To do:
Output only the stretch of the listing that starts at the line containing "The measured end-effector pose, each" and ends at the line containing "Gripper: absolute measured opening", reproduced exactly with both ends.

Data provided:
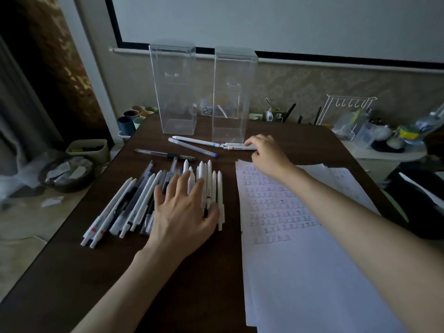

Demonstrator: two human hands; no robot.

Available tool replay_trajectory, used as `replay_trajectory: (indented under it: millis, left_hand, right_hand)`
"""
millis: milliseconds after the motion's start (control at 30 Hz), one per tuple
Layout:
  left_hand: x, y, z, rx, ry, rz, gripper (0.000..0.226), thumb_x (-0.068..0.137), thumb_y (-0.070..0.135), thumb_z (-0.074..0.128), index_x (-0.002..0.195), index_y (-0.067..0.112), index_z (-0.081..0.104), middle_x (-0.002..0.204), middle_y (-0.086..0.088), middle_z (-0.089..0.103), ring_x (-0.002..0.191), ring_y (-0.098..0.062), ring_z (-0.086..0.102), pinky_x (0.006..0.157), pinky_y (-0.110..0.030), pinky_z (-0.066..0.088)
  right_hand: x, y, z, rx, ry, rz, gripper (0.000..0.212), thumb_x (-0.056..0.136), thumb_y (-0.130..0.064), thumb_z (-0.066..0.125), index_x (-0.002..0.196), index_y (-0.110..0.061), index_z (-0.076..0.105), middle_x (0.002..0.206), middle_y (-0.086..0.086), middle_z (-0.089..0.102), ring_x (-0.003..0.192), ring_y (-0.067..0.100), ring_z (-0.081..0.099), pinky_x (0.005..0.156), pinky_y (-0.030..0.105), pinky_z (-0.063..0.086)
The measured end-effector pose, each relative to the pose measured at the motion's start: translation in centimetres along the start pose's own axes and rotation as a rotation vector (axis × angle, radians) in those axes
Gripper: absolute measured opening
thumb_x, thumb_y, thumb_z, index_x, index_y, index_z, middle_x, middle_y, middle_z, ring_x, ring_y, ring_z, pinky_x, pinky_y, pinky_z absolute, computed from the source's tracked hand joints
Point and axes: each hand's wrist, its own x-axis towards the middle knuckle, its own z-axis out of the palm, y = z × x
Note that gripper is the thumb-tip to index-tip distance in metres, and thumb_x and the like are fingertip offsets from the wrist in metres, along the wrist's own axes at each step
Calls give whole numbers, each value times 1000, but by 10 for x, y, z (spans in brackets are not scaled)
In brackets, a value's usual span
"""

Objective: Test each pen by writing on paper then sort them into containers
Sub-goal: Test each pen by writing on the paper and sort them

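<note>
We see the left hand [182, 212] lying flat on the pile of pens [134, 207] left of centre, fingers straight and spread apart. The pile's pens run lengthwise from lower left towards the top of the frame, those on its right side nearly upright in the picture. Its lower-left ends lie near the table [192, 284] edge, which slants down to the lower left. A bare strip of table separates the pile from the paper [300, 260] on the right.

Above centre, the right hand [266, 155] reaches past the paper's top edge. Its curled fingers and thumb seem to pinch the right end of a red-banded pen [236, 148], which lies crosswise. The left container [173, 92] and right container [234, 97] stand upright just behind, apart from each other, near the table's far edge.
</note>
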Motion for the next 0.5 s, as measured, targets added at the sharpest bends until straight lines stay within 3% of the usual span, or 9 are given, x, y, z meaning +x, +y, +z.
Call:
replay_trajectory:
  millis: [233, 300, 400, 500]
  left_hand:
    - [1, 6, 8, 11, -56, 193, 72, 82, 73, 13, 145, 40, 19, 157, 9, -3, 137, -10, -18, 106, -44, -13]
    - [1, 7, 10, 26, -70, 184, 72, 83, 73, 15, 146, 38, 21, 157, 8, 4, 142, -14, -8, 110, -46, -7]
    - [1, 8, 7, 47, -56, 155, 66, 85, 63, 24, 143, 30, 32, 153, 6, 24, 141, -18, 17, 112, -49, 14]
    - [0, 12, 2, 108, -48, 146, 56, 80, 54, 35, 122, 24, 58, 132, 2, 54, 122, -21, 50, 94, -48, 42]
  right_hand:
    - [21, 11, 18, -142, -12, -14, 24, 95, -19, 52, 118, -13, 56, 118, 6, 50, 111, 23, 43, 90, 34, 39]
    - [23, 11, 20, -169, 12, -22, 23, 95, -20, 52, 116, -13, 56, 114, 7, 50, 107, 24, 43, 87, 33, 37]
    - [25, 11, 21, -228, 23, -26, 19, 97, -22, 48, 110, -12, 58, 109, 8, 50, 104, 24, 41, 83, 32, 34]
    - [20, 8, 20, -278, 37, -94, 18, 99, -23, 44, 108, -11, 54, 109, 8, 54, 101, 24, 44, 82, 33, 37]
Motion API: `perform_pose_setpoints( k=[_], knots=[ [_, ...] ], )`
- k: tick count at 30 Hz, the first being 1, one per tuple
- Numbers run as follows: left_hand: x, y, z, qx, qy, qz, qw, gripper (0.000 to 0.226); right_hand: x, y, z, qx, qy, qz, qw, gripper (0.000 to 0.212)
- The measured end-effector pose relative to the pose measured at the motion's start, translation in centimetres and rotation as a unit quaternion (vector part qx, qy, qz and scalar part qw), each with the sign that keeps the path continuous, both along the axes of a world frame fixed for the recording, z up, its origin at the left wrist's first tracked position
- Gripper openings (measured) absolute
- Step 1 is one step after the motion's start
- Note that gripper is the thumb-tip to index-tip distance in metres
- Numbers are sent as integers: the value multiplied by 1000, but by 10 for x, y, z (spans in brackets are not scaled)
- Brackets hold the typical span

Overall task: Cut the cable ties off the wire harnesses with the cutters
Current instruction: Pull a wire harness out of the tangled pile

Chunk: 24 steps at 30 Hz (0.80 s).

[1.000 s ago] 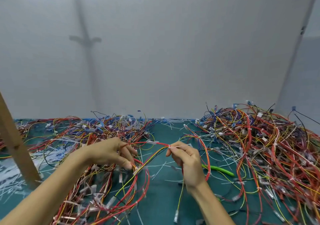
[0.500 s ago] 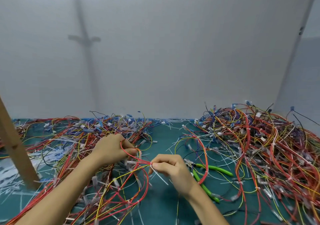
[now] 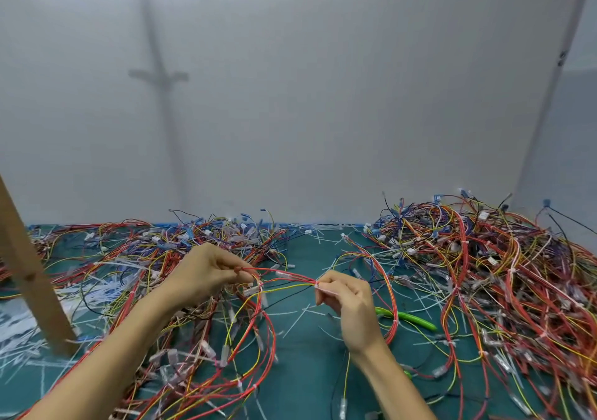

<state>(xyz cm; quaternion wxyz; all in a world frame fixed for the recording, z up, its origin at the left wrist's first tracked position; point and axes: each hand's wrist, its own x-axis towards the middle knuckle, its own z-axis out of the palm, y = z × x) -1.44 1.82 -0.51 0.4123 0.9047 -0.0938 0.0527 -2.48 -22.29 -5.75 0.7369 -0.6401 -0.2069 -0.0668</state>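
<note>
Left of cutters [image 3: 407, 318]: harness [image 3: 287, 278], left hand [image 3: 206, 274] pinching wires, right hand [image 3: 347, 303] pinching its tie [image 3: 323, 288]. Around cutters: snipped ties [image 3: 295, 319]. Right of cutters: pile [image 3: 491, 274], seemingly untouched.

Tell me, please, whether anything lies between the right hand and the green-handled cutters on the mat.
Yes: a loop of red wires drapes across the green cutters beside the right hand, which also pinches the harness at a cable tie.
</note>
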Motion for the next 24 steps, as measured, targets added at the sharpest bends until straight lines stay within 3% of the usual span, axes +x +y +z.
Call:
perform_pose_setpoints(
  k=[7, 11, 19, 24],
  knots=[
    [-5, -4, 3, -65, 9, -42, 997, 12, 1, 4, -4, -30, 35, 45, 998, 21],
    [-6, 2, 2, -64, 2, -54, 996, 19, 4, -1, -2, 5, 27, 29, 999, 24],
    [-6, -2, 2, -43, 52, -66, 996, 9, 7, -6, -3, 81, 40, 13, 996, 22],
    [-9, -14, 6, -59, 42, -114, 991, 11, 5, -4, -3, 49, 46, 15, 998, 22]
  ],
)
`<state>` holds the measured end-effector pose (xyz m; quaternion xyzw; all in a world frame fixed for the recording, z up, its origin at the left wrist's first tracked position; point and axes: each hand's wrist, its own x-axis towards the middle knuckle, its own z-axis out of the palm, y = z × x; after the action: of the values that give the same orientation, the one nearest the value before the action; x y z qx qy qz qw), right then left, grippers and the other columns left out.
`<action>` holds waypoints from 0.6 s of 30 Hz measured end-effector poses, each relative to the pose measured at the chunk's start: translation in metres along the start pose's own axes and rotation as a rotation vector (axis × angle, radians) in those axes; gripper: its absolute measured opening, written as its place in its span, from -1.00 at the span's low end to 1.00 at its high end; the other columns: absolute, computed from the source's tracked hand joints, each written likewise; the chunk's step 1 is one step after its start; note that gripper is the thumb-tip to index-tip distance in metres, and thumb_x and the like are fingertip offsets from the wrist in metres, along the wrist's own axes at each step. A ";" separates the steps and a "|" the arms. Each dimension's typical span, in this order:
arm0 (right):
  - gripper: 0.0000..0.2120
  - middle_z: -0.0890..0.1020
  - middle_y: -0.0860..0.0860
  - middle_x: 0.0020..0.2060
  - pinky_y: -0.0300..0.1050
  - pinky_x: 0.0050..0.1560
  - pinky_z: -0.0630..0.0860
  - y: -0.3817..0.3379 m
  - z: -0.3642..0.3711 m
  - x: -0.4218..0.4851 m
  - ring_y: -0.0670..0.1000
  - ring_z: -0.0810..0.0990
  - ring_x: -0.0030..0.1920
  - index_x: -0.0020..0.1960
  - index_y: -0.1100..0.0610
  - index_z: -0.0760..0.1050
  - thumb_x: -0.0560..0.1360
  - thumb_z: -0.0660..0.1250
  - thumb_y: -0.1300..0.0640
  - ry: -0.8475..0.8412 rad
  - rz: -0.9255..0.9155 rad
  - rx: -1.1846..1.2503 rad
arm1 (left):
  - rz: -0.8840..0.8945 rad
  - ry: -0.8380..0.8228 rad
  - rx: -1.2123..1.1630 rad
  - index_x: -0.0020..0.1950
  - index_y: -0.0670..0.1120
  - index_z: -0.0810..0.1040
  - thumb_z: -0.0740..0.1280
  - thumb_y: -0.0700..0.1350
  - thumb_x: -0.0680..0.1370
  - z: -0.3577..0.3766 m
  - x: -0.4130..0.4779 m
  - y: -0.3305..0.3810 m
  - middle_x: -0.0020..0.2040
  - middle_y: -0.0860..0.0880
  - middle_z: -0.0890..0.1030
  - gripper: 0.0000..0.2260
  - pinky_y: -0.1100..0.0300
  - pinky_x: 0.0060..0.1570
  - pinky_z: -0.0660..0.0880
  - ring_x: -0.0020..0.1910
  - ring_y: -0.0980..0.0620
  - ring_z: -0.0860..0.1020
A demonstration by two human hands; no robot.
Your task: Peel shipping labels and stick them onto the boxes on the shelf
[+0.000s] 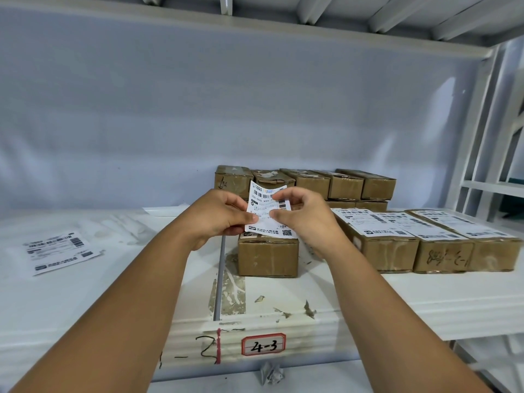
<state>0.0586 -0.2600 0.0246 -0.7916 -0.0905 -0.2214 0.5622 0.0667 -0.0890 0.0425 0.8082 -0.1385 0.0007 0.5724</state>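
Head view: at the left of the frame, spare labels (58, 252) lie flat on the white shelf (397, 293). At centre, the left hand (218, 219) pinches the left edge of a shipping label (263, 214) and the right hand (306, 219) pinches its right side, just above a cardboard box (268, 258). At right, labelled boxes (442, 242) sit side by side.

We see a white metal shelf (425, 296), its paint chipped near the front, with a red-bordered tag (263, 344) reading 4-3 on its lip. Pale bluish back panel (226, 109) behind. Ribbed upper shelf underside (340, 12) overhead. White uprights (482, 123) at right. Soft, even light.
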 end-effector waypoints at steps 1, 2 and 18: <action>-0.77 0.57 -0.04 -0.15 0.08 -0.01 0.61 0.000 0.000 0.000 0.04 0.63 -0.11 -0.03 0.01 0.60 0.39 0.47 0.27 0.000 -0.002 -0.003 | 0.002 -0.001 0.002 -0.02 -0.21 0.59 0.45 -0.23 0.44 0.000 0.000 0.000 -0.10 -0.08 0.69 -0.85 0.29 -0.22 0.60 -0.20 0.05 0.65; -0.76 0.57 -0.04 -0.15 0.08 -0.01 0.61 0.000 0.000 0.000 0.05 0.63 -0.10 -0.03 0.00 0.60 0.38 0.48 0.26 -0.001 -0.003 -0.006 | 0.005 -0.003 0.003 -0.03 -0.21 0.59 0.45 -0.23 0.44 0.000 -0.001 0.001 -0.10 -0.08 0.69 -0.86 0.30 -0.25 0.59 -0.21 0.06 0.65; -0.79 0.60 0.01 -0.06 0.08 -0.03 0.62 0.002 0.000 0.001 0.06 0.66 -0.08 -0.08 -0.01 0.60 0.39 0.47 0.27 -0.008 0.025 0.039 | 0.010 -0.024 0.015 -0.03 -0.19 0.58 0.45 -0.26 0.43 0.000 -0.002 0.002 -0.12 -0.07 0.70 -0.85 0.24 -0.13 0.61 -0.20 0.05 0.66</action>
<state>0.0605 -0.2609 0.0237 -0.7826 -0.0871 -0.2091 0.5799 0.0643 -0.0891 0.0438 0.8118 -0.1496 -0.0051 0.5645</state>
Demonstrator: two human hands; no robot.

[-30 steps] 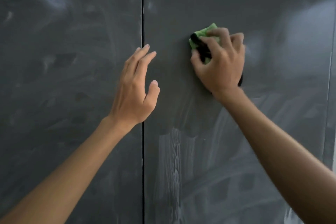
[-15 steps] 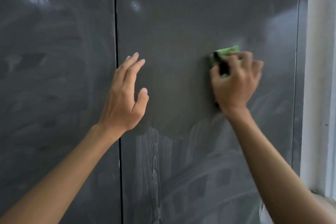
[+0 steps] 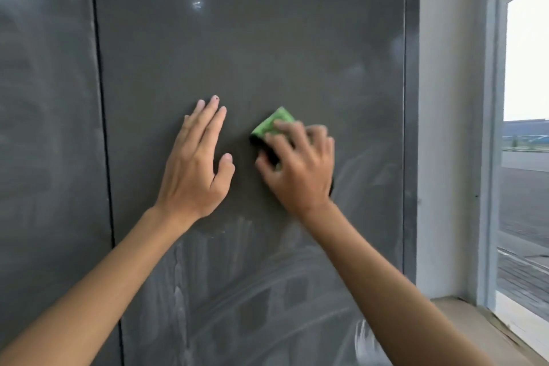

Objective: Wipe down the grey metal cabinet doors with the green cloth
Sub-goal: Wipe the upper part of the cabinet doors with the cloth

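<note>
Two grey metal cabinet doors fill the view: the right door (image 3: 267, 38) in the middle and the left door (image 3: 44, 128) beyond a dark vertical seam. My right hand (image 3: 300, 166) grips a folded green cloth (image 3: 271, 125) and presses it against the middle of the right door; most of the cloth is hidden under my fingers. My left hand (image 3: 197, 163) lies flat on the same door just left of the cloth, fingers straight and pointing up. Pale wipe streaks cover the lower part of the right door.
Right of the cabinet stands a white wall (image 3: 445, 128), then a window frame (image 3: 493, 128) with bright daylight outside. A light brown sill or ledge (image 3: 463, 315) sits at the lower right, close under my right forearm.
The view swung right, showing the wall and window. My right hand slid the cloth leftward toward the door's middle, and my left hand moved from the seam onto the right door.
</note>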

Your response:
The measured end-effector pose, each relative to the pose measured at the motion's start: translation in centimetres along the start pose's own axes and rotation as a rotation vector (axis × angle, radians) in those axes
Gripper: absolute measured opening

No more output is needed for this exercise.